Cody is an average 20-something Texan boy, working as a car mechanic and living at home with his chain smoking evangelical mother. TV evangelist Brother Fogg has convinced her that the tumor in her lung is an infestation of evil. One night she hacks and spits up a big pulsing bloody lump that she tosses in the trash, but it slithers into Cody’s room and into his mouth while he’s sleeping. Soon Cody is also hacking up bloody throbbing nuggets, all of which compel him telepathically to provide meat food in large and expanding quantities.

Bye, bye Mommy, say hi to Jesus for me.

Grown huge feasting on the devil’s work, The Abomination quickly infests Cody’s house filling any enclosure suited for the awesome practical puppet effects used to create the flesh hungry gore-beast. Wet leathery tentacles bursting from every drawer it feeds on anything that comes too close, dragging it into a gullet big enough for an entire human body to be sucked up and go slipping down its toothy throat screaming and thrashing the whole way. The cozy split-level soon becomes a charnel house where Cody grins sardonically as his mother and girlfriend are each dismembered and eaten. He pitchforks buckets of viscera into the snapping meat holes that strain the joints of every blood caked cabinet. This is truly become the demon seed of evangelism, the flesh eating offspring of idiot faith.

The Abomination is a gut-churning experience in homemade extreme gorror at its finest. Even though it suffers from the usual super-indie problem of generally lousy production, every minute of The Abomination is worth watching simply for the unsettling audacity of meat eating god monsters. Think Bad Taste meets a gospel Deadly Spawn in Texas and you have some idea of what this baby is like.

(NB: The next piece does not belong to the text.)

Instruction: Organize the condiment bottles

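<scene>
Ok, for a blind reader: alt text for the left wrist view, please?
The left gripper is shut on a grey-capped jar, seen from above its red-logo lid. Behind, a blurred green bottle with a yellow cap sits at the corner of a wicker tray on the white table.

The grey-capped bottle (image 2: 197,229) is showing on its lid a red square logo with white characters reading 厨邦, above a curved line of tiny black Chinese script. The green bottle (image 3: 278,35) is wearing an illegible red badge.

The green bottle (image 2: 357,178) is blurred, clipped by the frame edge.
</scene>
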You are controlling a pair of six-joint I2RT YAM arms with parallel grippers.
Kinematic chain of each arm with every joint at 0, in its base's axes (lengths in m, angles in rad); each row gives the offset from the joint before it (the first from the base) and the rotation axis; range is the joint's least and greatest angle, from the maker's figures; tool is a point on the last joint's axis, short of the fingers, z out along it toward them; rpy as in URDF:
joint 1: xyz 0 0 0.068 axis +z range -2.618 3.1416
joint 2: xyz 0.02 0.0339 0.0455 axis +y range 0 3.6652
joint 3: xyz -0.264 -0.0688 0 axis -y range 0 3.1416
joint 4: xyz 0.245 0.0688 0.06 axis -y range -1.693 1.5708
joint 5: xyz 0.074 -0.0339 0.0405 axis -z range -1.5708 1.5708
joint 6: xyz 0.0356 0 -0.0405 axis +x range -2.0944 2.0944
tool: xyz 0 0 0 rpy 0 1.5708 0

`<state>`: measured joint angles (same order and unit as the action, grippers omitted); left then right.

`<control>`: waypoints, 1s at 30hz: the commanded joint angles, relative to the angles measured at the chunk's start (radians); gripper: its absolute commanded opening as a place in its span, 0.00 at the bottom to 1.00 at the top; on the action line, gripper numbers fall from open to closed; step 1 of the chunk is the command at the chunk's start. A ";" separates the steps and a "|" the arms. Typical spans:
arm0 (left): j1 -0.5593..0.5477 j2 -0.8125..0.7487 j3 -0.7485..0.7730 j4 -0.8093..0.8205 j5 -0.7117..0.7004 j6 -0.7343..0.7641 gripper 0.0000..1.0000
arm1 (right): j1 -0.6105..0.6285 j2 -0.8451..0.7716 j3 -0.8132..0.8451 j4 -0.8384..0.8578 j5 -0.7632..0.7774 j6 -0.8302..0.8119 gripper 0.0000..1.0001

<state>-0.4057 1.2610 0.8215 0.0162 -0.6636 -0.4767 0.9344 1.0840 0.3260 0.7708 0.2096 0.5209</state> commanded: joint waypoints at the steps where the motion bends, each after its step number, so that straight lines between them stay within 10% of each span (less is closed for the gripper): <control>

Sadly, The Abomination is an impossible to find VHS only gem. Thankfully I live quite close to Scarecrow Video, and although I refuse to enter the place because I don’t think I could control myself, my friend Daniel is kind enough to bring these things over to my cave now and again…


I found the Metal Thai website thanks to an image search that turned up the gorgeous UK VHS cover above, and a bunch of other great images from The Abomination.